**Your task**
Report, as a bare number, how many lines of the material below contain the word "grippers".

※ ※ ※

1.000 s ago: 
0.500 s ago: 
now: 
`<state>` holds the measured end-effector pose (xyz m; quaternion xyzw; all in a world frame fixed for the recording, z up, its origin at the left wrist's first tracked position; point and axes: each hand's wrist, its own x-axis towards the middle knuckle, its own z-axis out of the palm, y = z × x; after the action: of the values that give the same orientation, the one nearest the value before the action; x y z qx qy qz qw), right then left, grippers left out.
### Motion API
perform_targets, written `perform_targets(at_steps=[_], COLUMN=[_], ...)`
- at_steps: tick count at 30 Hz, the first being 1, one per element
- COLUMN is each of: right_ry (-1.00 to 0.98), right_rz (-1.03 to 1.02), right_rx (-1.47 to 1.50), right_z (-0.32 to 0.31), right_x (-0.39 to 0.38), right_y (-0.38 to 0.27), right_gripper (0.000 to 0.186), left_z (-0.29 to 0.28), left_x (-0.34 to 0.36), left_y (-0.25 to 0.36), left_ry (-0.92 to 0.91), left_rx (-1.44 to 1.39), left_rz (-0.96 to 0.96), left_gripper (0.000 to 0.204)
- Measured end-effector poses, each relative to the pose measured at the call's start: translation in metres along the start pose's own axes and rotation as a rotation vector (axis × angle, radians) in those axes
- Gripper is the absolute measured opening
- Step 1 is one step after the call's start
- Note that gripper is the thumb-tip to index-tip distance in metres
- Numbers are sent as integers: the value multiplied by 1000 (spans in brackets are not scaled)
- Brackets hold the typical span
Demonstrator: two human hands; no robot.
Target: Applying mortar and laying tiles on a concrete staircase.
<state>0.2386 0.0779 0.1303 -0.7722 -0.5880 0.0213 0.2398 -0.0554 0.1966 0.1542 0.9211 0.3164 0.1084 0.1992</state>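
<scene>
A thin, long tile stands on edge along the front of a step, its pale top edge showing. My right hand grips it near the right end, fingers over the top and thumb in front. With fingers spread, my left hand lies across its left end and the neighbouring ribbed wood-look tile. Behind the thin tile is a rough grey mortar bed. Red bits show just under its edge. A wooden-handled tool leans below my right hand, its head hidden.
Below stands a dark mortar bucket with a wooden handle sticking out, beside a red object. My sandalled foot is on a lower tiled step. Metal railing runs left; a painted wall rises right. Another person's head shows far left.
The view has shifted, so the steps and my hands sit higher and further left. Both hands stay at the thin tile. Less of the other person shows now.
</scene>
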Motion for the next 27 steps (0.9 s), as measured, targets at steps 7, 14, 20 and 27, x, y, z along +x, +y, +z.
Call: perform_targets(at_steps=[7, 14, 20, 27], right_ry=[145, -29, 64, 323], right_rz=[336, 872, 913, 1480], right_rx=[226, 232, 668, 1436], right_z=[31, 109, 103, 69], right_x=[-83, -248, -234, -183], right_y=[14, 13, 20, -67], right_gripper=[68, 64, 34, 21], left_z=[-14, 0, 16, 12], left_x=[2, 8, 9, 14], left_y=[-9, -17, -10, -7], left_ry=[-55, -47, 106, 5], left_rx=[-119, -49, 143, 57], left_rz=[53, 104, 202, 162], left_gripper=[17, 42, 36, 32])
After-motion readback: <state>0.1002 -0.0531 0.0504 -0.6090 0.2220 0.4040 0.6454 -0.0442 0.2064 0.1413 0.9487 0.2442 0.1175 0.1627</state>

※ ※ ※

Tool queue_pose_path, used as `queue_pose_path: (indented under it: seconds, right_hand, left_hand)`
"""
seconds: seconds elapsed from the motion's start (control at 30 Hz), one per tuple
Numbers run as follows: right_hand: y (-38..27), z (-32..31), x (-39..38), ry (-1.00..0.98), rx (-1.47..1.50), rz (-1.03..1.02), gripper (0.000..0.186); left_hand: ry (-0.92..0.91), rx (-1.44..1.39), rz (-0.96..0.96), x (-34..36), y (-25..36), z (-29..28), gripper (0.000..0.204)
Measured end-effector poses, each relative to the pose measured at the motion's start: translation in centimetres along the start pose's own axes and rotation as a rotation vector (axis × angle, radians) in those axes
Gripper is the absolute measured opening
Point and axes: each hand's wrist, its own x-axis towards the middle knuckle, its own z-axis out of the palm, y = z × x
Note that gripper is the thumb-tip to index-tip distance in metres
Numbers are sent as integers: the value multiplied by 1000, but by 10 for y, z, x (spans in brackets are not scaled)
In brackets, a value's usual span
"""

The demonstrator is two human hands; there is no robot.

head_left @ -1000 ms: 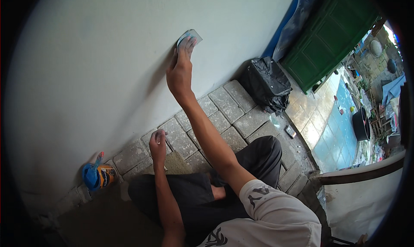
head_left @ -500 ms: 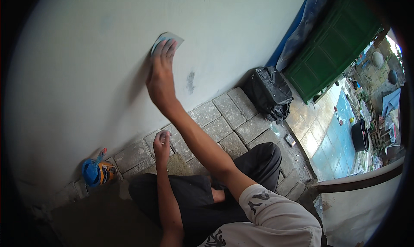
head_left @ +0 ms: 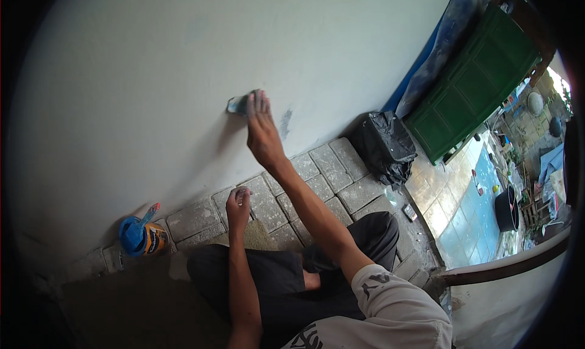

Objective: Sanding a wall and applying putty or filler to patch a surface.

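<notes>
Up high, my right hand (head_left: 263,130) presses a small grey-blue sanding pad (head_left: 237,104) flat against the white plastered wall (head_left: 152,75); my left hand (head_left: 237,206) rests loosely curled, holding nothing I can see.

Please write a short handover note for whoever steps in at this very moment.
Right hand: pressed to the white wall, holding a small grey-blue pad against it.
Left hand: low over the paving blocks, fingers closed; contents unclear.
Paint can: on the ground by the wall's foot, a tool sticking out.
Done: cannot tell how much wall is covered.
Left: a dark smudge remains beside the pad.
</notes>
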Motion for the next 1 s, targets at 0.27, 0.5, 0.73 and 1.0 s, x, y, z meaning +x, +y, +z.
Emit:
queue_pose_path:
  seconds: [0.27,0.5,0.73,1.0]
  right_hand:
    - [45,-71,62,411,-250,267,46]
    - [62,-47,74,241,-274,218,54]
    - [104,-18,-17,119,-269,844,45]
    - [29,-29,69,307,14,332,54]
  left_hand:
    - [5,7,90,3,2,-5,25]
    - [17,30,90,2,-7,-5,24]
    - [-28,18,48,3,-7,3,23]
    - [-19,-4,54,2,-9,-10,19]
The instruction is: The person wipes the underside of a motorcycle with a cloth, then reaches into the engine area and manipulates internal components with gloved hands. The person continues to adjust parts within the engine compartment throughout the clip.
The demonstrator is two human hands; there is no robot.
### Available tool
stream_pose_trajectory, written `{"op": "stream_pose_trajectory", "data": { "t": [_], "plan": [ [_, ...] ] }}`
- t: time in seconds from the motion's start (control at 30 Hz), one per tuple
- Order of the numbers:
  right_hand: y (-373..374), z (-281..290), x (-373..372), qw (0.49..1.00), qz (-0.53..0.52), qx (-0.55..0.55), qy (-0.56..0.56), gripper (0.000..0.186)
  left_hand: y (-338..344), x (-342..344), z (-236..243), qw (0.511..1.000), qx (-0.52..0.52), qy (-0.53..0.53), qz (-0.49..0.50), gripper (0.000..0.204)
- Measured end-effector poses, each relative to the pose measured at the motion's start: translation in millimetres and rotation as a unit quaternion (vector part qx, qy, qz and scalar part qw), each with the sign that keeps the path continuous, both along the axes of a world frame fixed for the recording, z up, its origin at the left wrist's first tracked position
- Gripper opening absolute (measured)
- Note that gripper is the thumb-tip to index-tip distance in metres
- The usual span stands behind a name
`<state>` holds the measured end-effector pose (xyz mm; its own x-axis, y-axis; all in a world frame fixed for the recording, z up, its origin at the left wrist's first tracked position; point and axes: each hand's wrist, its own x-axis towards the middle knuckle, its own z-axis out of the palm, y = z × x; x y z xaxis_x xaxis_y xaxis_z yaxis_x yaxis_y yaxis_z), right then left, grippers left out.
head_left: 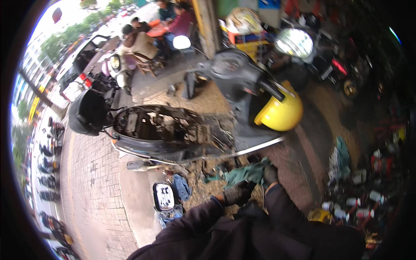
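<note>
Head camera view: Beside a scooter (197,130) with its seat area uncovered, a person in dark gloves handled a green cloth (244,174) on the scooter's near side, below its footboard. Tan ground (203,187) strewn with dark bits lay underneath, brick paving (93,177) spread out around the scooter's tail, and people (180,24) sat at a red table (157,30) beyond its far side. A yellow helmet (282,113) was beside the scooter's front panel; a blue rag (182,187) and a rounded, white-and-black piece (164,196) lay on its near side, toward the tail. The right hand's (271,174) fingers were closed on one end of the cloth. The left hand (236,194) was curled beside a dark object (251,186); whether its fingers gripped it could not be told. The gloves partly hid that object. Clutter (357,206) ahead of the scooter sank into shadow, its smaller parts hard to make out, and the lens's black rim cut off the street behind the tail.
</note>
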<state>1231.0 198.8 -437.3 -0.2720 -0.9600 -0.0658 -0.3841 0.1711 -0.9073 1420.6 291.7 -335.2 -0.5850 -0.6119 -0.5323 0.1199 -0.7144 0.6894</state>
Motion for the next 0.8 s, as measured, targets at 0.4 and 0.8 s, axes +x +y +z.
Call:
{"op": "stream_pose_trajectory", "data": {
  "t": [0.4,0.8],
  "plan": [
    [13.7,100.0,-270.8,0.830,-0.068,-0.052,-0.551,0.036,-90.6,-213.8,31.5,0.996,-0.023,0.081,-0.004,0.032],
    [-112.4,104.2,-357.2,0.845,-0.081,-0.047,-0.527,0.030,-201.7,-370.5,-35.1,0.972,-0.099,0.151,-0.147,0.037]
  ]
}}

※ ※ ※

**Answer to the problem**
2